What you should do
Would you please transcribe the records below from the line with "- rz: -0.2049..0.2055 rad" through their final line, exactly and with no other lines?
===== Dataset excerpts =====
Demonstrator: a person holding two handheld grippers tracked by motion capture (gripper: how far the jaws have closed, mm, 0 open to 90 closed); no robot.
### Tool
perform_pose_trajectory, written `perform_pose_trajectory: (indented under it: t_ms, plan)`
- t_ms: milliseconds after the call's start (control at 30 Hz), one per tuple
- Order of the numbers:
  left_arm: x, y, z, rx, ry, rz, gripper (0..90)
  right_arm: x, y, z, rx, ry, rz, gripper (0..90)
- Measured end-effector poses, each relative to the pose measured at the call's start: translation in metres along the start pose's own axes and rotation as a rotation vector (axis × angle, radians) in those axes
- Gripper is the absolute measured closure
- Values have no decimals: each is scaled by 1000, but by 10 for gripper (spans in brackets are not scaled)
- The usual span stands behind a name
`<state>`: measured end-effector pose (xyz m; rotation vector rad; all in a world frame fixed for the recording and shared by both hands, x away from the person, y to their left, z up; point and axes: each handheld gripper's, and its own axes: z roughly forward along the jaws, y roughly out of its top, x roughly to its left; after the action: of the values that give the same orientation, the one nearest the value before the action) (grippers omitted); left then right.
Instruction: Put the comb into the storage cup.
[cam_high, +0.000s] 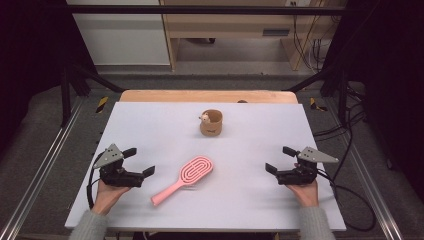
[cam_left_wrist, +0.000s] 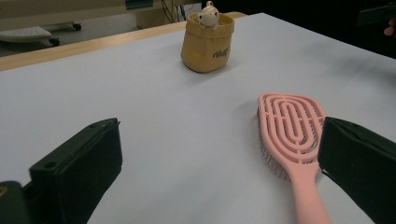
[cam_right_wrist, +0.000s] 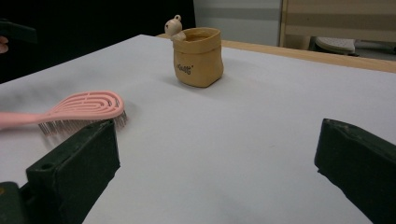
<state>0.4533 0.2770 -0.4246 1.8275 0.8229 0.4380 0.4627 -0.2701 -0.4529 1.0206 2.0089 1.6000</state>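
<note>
A pink hairbrush (cam_high: 186, 177) lies flat near the front middle of the white table (cam_high: 150, 125), handle toward the front left. Behind it stands a small tan pouch-shaped cup (cam_high: 212, 123) with a little pale figure on its rim. My left gripper (cam_high: 139, 161) rests at the left of the brush, open and empty; in the left gripper view the hairbrush (cam_left_wrist: 292, 128) lies just inside the right jaw, and the cup (cam_left_wrist: 208, 42) stands far ahead. My right gripper (cam_high: 280, 159) is open and empty at the right, with the hairbrush (cam_right_wrist: 79, 108) and cup (cam_right_wrist: 198, 56) ahead.
A wooden strip (cam_high: 207, 96) edges the table's far side. Black frame posts and metal rails (cam_high: 45, 160) run along both sides. Cables (cam_high: 350, 195) trail off the right edge by my right hand.
</note>
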Motion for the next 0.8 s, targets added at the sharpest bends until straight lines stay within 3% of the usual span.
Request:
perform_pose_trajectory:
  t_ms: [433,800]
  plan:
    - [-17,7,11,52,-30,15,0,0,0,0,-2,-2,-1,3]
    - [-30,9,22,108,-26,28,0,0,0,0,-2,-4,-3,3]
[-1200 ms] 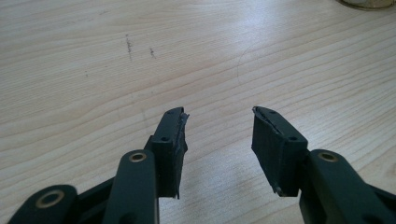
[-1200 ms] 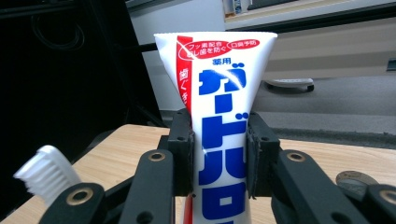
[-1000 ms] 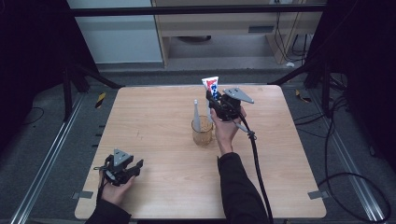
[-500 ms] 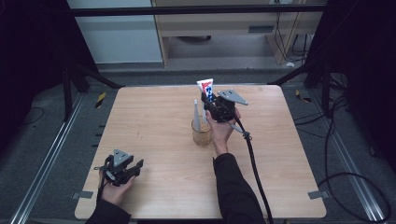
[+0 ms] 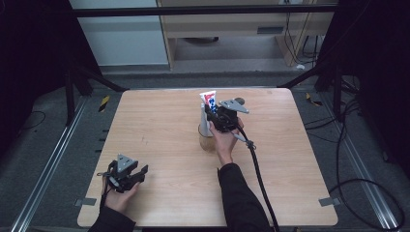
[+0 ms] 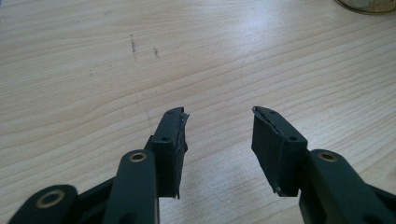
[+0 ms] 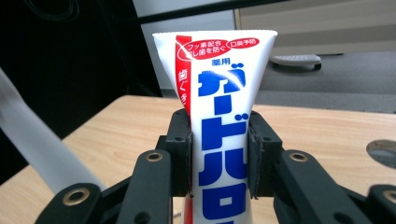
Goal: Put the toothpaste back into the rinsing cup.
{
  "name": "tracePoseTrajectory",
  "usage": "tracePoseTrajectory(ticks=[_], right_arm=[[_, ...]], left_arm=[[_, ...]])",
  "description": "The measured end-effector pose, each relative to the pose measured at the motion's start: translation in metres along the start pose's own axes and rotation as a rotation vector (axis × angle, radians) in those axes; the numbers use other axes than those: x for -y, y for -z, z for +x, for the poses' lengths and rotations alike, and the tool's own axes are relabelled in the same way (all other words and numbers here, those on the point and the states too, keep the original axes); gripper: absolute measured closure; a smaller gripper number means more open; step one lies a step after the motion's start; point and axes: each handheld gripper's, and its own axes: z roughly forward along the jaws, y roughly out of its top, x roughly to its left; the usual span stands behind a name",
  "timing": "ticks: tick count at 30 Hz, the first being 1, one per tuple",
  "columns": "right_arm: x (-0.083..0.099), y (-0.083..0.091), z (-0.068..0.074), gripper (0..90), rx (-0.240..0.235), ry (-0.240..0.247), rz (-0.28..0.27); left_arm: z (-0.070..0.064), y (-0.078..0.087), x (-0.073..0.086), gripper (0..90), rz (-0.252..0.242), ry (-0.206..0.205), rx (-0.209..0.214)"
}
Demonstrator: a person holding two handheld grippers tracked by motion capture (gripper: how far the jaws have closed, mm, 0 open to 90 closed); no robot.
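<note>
My right gripper (image 5: pixel 216 114) is shut on a white toothpaste tube (image 7: pixel 219 98) with red and blue print, held upright with its flat crimped end up. In the high view the tube (image 5: pixel 208 100) hangs just above a clear glass cup (image 5: pixel 206 137) near the table's middle. A pale second tube (image 5: pixel 203 118) stands tilted in that cup, and it appears blurred at the left of the right gripper view (image 7: pixel 37 144). My left gripper (image 5: pixel 137 175) rests open near the front left of the table, with nothing between its jaws (image 6: pixel 219 130).
The wooden table (image 5: pixel 159 125) has faint dark scuffs (image 6: pixel 134 44). The cup's base (image 6: pixel 369 4) sits at the top right of the left gripper view. A round grommet hole (image 7: pixel 383 150) lies in the table's far side. Black cable (image 5: pixel 258 174) trails from my right gripper.
My right gripper has carried the toothpaste tube leftward, from beside the cup to right over it. The left gripper has stayed still.
</note>
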Motion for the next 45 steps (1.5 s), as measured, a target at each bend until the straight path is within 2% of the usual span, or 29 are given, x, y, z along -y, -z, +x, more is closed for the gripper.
tracePoseTrajectory(ticks=[3, 7, 17, 24, 27, 29, 34, 39, 41, 43, 45], right_arm=[[0.003, -0.001, -0.001, 66.3, 0.004, 0.011, 0.029], [0.007, 0.002, -0.003, 65.6, -0.012, -0.005, 0.044], [0.013, 0.016, -0.001, 62.3, -0.022, 0.056, 0.141], [0.022, 0.021, -0.002, 57.3, -0.027, 0.080, 0.222], [0.023, 0.024, -0.002, 56.4, -0.028, 0.088, 0.231], [0.021, 0.026, -0.001, 54.8, -0.026, 0.110, 0.238], [0.016, 0.036, 0.000, 45.3, -0.013, 0.154, 0.250], [0.010, 0.056, -0.003, 34.9, -0.025, 0.147, 0.250], [0.010, 0.063, -0.005, 29.5, -0.036, 0.142, 0.269], [0.011, 0.071, -0.007, 23.8, -0.046, 0.142, 0.311], [0.013, 0.081, -0.010, 22.8, -0.046, 0.145, 0.316]], left_arm=[[0.000, 0.000, 0.000, 53.9, 0.002, -0.001, 0.001], [0.000, 0.000, 0.000, 53.9, 0.001, -0.001, 0.000], [-0.002, 0.000, 0.000, 53.9, 0.003, -0.006, 0.000], [-0.001, 0.000, 0.000, 54.0, 0.006, -0.004, 0.000], [-0.001, 0.000, 0.000, 54.0, 0.008, -0.006, 0.000], [-0.001, 0.000, 0.000, 54.0, 0.009, -0.006, 0.000], [-0.002, 0.000, 0.000, 54.0, 0.009, -0.006, 0.001], [-0.002, -0.002, 0.001, 53.9, 0.020, -0.004, 0.008], [-0.002, -0.002, 0.001, 53.9, 0.023, -0.002, 0.009], [-0.001, -0.002, 0.001, 53.9, 0.023, 0.002, 0.013], [-0.001, -0.001, 0.002, 53.8, 0.025, 0.004, 0.012]])
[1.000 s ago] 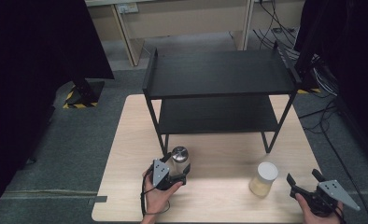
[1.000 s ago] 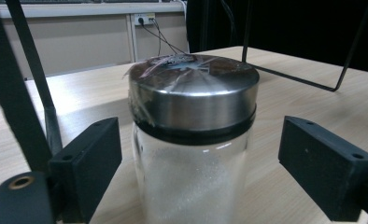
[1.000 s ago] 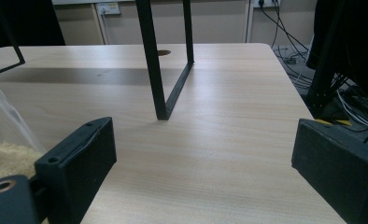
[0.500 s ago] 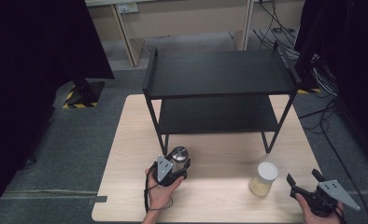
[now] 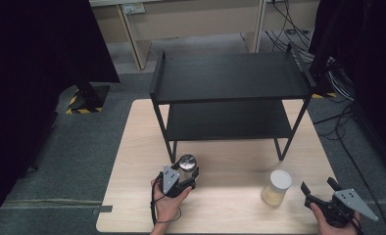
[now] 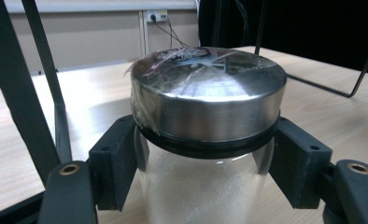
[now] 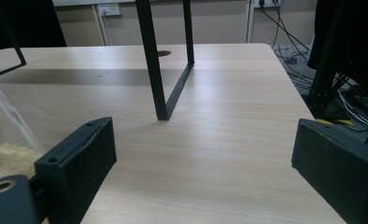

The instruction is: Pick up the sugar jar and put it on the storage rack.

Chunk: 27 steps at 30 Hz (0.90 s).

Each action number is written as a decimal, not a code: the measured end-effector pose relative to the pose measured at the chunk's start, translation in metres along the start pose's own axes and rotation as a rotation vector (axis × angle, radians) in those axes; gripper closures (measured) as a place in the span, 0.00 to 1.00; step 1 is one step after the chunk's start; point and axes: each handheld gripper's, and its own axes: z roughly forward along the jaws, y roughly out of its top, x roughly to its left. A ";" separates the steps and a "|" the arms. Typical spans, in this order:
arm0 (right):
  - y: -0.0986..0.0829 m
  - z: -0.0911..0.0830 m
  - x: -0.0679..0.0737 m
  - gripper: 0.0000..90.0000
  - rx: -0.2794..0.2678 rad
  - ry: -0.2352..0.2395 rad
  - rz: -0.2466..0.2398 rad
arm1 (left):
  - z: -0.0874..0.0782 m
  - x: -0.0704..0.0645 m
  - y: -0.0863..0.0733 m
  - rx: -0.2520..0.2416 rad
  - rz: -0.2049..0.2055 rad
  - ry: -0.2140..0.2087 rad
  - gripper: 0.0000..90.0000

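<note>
1. Here, your left hand-held gripper (image 5: 185, 180) sits low on the counter (image 5: 230, 210), near its front edge, with your left hand (image 5: 167, 205) coming up from the bottom of the high view and wrapped round the handle.
2. Its jaws are closed on the glass jar with the steel lid (image 5: 187, 164); in the left gripper view the two black pads press the glass (image 6: 198, 191) from either side, just under the lid (image 6: 208, 93).
3. That jar stands upright on the counter, just in front of the front left leg of the black two-tier shelf (image 5: 228, 81).
4. Your right hand-held gripper (image 5: 321, 188) rests at the counter's front right corner, your right hand (image 5: 335, 215) behind it, the jaws pointing away from you.
5. Its jaws stand wide apart with nothing between them; the right gripper view shows bare wood between the pads and the shelf's front right leg (image 7: 154, 65) farther off.
6. The white-lidded jar (image 5: 277, 187) of pale grains stands just left of that gripper, not touching it.
</note>
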 end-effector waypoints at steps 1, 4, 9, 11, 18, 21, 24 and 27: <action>0.000 0.000 0.000 0.07 0.000 0.000 0.000 | -0.002 -0.001 0.001 -0.010 0.004 0.001 0.34; 0.000 0.000 0.000 0.07 0.000 0.000 -0.001 | -0.006 -0.004 0.005 -0.032 0.025 0.005 0.34; 0.000 0.000 0.000 0.07 0.001 -0.001 -0.001 | -0.019 -0.008 0.014 -0.093 0.043 0.014 0.34; 0.000 0.000 0.000 0.07 0.000 -0.001 -0.002 | -0.021 -0.009 0.015 -0.108 0.039 0.016 0.34; 0.000 0.000 0.001 0.07 0.001 -0.003 -0.005 | -0.035 -0.012 0.029 -0.193 0.052 0.027 0.34; 0.000 0.000 0.001 0.07 0.001 -0.005 -0.003 | -0.038 -0.014 0.033 -0.212 0.056 0.029 0.34; 0.000 0.000 0.001 0.07 0.001 -0.004 -0.003 | -0.042 -0.016 0.038 -0.233 0.058 0.032 0.34; 0.000 0.000 0.001 0.07 -0.001 -0.004 -0.003 | -0.044 -0.018 0.043 -0.249 0.063 0.044 0.34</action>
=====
Exercise output
  - rz: -0.2049..0.2055 rad
  - ry: -0.2140..0.2087 rad
  - gripper: 0.0000..90.0000

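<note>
1. Here, your left hand-held gripper (image 5: 185, 180) sits low on the counter (image 5: 230, 210), near its front edge, with your left hand (image 5: 167, 205) coming up from the bottom of the high view and wrapped round the handle.
2. Its jaws are closed on the glass jar with the steel lid (image 5: 187, 164); in the left gripper view the two black pads press the glass (image 6: 198, 191) from either side, just under the lid (image 6: 208, 93).
3. That jar stands upright on the counter, just in front of the front left leg of the black two-tier shelf (image 5: 228, 81).
4. Your right hand-held gripper (image 5: 321, 188) rests at the counter's front right corner, your right hand (image 5: 335, 215) behind it, the jaws pointing away from you.
5. Its jaws stand wide apart with nothing between them; the right gripper view shows bare wood between the pads and the shelf's front right leg (image 7: 154, 65) farther off.
6. The white-lidded jar (image 5: 277, 187) of pale grains stands just left of that gripper, not touching it.
</note>
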 end-effector waypoints at steps 1, 4, 9, 11, 18, 21, 24 and 27: <action>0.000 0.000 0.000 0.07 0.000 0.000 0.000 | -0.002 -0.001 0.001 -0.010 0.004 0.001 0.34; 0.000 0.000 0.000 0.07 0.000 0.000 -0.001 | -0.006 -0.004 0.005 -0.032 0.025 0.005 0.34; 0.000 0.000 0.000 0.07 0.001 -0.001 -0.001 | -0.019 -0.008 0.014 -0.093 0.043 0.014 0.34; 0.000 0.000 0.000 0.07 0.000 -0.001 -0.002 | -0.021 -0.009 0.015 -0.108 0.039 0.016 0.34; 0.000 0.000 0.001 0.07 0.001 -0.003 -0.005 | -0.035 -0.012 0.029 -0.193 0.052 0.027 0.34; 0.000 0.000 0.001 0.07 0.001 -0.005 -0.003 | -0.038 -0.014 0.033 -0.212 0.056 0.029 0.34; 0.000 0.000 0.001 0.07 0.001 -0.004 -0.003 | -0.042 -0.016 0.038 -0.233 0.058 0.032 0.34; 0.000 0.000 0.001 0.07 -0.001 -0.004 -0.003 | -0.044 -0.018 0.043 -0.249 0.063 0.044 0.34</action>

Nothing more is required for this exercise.